▶ [Directions for this task]: Only the lines from the line containing "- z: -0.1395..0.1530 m" to the end of the material belong in the copy; set them down exactly, without pictures.
(Dataset extract)
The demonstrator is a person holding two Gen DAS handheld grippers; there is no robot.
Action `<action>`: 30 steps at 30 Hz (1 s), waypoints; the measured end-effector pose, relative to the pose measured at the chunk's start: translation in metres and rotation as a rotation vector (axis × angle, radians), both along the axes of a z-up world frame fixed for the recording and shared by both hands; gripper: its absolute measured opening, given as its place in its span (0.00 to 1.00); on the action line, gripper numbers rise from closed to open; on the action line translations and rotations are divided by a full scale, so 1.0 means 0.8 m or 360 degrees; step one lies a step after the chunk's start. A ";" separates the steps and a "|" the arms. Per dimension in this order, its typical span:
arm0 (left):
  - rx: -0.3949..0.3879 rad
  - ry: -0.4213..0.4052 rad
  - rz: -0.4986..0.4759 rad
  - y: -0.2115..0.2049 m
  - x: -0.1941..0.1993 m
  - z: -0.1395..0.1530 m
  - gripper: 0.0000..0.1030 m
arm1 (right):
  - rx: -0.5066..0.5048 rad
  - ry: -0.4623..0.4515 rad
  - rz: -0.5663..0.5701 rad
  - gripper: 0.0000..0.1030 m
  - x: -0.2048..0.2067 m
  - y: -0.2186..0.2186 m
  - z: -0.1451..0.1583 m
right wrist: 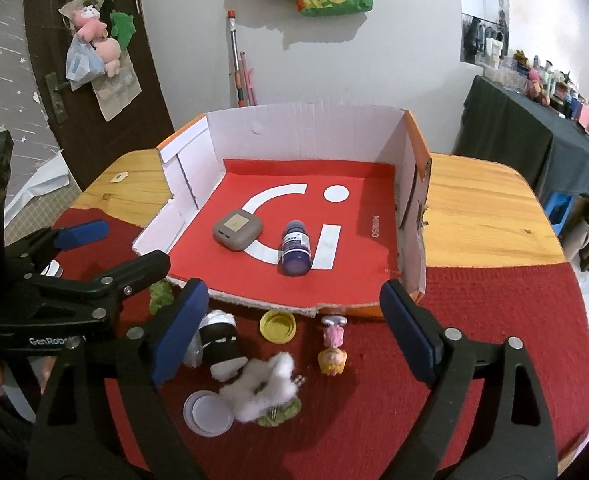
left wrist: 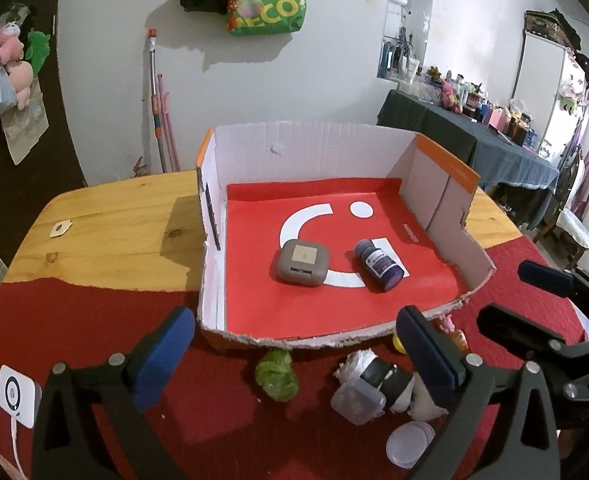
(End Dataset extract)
▶ [Answer to this task]:
  - z: -0.1395..0.1530 m
  - gripper: 0.0000..0.1030 m
arm1 (right):
  - rx: -0.5066..0.5048 rad
  - ry: -0.4623..0.4515 rad
  - rz: -0.5663..0.5701 rad
  - gripper: 0.0000..0.1030 m
  - x: -0.2048..0.2067 m
  - y: -0.2186..0.2186 m
  - z: -0.1451..0.1583 m
right wrist: 
left wrist: 

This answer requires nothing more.